In iVia 5.0.0, the assignment service can assign metadata to HTML and PDF files. The service is polite: it obeys robots.txt files (even though, technically, it is not a robot). The service only operates in both foreground and background mode.
This chapter will explain how to use the Targeted Link Crawl Service in foreground and in background mode.
Assigning metadata to a Web page in foreground mode
In foreground mode, the Targeted Link Crawl service is invoked by running a CGI script over HTTP, and the results are immediately returned in the HTTP response. In other words, a request can be made by submitting a form using a Web browser, and the results will then be displayed by the Web browser.
The Targeted Link Crawl service can be requested using the form available from the Adders' Homepage under RiSI.
The form is very simple to use. Simply enter a URL in the URLs field, make sure the Mode field is set to Foreground: display results in Web page, and press the Submit query button. Metadata describing the URL will be returned in your Web browser as a text document.
If you require metadata bout several URLs, you can enter them all in the URLs box in the Web form, with one URL per line.
Computer programs can call the risi_assign_metadata CGI script directly, without going through the form.
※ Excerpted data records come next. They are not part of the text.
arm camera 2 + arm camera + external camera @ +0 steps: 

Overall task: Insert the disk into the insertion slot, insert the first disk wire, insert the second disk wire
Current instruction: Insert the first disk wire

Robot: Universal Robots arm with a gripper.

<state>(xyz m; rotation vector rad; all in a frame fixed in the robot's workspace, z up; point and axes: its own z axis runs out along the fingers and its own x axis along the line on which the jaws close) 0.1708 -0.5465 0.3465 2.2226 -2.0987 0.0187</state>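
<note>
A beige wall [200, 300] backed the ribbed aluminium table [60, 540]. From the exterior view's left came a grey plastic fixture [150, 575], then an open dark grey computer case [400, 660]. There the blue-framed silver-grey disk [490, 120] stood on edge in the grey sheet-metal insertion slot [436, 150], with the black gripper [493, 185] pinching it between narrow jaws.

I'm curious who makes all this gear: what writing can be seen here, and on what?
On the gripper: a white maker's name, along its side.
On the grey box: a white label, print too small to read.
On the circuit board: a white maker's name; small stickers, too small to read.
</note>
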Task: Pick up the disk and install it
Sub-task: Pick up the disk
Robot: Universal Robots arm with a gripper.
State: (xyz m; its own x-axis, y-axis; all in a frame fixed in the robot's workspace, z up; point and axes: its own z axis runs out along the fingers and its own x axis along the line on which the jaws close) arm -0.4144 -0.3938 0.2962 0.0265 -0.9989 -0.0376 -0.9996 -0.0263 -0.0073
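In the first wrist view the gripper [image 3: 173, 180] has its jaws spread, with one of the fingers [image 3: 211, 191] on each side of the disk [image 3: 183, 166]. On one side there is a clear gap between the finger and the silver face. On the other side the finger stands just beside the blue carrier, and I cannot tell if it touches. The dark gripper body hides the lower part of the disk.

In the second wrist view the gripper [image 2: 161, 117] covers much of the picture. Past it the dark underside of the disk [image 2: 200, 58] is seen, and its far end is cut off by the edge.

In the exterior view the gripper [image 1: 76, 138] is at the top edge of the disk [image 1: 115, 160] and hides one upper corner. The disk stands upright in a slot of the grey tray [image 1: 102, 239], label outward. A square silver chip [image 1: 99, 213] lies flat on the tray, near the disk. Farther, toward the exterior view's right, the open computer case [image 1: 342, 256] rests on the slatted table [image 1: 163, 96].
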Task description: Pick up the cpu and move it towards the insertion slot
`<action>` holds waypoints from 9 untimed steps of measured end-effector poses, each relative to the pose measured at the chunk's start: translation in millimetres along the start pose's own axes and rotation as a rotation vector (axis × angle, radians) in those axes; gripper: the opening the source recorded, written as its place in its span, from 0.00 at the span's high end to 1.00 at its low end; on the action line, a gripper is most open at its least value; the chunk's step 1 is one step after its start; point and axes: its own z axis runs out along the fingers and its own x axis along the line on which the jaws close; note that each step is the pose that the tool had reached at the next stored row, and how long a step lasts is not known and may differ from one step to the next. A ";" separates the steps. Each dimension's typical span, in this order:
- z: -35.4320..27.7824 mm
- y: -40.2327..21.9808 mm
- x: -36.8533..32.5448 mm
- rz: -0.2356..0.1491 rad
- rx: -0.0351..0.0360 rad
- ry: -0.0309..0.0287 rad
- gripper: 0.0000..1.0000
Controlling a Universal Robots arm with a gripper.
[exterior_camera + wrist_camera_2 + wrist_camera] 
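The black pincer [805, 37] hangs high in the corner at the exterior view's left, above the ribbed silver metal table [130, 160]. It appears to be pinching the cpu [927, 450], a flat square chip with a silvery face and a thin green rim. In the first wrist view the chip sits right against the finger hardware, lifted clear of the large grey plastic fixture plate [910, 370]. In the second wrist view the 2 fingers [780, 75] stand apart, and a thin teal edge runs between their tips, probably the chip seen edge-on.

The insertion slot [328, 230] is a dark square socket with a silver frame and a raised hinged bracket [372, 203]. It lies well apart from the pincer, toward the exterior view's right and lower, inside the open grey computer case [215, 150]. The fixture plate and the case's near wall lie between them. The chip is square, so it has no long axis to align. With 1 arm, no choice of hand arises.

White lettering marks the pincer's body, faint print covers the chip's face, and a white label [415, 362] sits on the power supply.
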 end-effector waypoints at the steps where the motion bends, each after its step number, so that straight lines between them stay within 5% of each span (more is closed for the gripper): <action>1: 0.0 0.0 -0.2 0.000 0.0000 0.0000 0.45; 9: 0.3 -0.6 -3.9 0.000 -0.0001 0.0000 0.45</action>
For more detail, see the CGI Parameters chapter.
Assigning metadata to a set of pages in background mode
If you are generating metadata for a large number of URLs, it may be more useful to perform the operation in background mode. In this case, the request is made with the Mode parameter set to Background and a Harvest tag provided.
The metadata is not returned to the Web browser. Instead, a metadata iVia record is created for each URL, metadata is assigned to the record, and it is stored in the iVia database. The activities are logged in a task log.
Later, the records can be harvested by OAI-PMH using the harvest tag as an OAI-PMH set name. The location of the OAI-PMH server, and example ListRecords query, appear in the main log file for easy reference.